- How to complete this task -
For each line of the listing that includes the word "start", show the whole line.

- Recorded data -
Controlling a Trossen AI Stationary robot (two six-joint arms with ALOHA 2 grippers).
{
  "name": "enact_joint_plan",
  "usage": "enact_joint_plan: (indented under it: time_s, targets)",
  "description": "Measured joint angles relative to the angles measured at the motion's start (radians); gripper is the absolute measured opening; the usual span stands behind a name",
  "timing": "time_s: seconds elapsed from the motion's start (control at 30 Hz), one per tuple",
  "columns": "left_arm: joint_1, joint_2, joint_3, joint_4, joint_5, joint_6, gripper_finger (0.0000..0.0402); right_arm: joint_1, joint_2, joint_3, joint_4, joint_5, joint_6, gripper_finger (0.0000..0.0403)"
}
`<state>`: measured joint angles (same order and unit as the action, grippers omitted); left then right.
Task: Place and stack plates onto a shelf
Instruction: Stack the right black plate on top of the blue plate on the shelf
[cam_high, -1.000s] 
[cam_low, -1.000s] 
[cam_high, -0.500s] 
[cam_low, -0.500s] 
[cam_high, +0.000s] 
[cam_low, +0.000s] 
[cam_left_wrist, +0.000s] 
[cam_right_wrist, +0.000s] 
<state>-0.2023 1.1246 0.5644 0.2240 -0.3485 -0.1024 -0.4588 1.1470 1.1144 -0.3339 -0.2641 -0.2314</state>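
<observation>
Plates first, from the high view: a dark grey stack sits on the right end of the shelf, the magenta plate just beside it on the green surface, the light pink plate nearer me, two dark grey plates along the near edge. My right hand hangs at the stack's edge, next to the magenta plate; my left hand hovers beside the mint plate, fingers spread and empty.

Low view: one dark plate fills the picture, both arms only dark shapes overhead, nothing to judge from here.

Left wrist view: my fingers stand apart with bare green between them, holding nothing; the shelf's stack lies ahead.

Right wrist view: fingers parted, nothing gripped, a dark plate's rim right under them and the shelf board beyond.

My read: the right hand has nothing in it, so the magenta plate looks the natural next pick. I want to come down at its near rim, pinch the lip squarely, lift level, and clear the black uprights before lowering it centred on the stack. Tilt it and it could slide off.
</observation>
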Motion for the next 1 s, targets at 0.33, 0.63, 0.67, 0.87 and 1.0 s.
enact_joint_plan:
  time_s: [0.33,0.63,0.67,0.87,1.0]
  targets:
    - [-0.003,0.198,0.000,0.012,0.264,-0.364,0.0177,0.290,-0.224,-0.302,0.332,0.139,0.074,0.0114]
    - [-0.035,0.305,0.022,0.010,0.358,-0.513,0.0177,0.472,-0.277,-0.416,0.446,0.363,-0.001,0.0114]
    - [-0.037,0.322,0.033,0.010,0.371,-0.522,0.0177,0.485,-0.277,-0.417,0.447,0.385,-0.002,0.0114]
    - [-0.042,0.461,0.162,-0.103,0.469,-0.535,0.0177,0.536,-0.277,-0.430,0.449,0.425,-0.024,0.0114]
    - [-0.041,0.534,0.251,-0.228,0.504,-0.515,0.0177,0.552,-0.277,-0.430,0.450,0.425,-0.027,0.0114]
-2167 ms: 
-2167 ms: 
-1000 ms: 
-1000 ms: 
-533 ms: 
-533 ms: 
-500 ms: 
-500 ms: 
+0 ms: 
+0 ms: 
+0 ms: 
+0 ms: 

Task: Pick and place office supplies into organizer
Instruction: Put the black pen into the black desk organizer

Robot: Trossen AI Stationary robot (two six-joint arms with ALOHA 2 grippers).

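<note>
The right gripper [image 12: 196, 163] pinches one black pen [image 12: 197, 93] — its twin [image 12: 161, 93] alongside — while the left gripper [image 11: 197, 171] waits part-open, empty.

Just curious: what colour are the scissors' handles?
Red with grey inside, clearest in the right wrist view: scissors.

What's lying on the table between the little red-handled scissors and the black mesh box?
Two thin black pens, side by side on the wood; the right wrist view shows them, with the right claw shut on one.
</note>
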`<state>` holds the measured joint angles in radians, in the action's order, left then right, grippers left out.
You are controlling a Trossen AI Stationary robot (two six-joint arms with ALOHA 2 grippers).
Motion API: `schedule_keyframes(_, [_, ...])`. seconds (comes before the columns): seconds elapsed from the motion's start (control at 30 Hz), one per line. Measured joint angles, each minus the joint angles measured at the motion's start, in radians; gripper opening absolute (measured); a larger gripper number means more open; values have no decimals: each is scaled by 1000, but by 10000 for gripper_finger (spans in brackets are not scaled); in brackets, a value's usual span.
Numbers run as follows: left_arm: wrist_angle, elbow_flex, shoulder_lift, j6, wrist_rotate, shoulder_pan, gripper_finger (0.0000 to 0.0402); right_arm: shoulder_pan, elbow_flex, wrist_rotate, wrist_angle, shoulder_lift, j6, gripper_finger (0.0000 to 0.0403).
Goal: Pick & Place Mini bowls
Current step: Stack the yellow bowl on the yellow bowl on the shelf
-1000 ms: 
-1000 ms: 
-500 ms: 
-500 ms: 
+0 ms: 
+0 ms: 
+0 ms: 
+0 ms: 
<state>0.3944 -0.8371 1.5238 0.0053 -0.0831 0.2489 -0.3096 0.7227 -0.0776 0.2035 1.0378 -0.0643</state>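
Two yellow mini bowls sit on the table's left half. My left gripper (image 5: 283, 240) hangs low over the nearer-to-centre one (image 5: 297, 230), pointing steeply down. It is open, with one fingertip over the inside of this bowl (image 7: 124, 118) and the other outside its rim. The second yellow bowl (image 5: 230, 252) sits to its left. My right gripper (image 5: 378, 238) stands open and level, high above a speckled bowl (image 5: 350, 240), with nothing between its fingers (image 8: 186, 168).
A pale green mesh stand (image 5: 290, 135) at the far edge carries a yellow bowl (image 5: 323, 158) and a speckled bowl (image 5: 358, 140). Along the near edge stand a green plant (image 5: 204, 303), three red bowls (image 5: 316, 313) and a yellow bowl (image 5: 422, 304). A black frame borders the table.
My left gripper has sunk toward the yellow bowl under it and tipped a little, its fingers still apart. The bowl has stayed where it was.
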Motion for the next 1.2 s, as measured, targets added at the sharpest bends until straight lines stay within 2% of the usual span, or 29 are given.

- Response area -
  "description": "Measured joint angles relative to the angles measured at the motion's start (radians); gripper is the absolute measured opening; the usual span stands behind a name",
  "timing": "time_s: seconds elapsed from the motion's start (control at 30 Hz), one per tuple",
Motion API: `schedule_keyframes(_, [_, ...])`. seconds (comes before the columns): seconds elapsed from the motion's start (control at 30 Hz), one per line. Measured joint angles, each minus the joint angles measured at the motion's start, in radians; gripper opening absolute (measured); a larger gripper number means more open; values have no decimals: each is scaled by 1000, but by 10000 for gripper_finger (spans in brackets are not scaled); in brackets, a value's usual span.

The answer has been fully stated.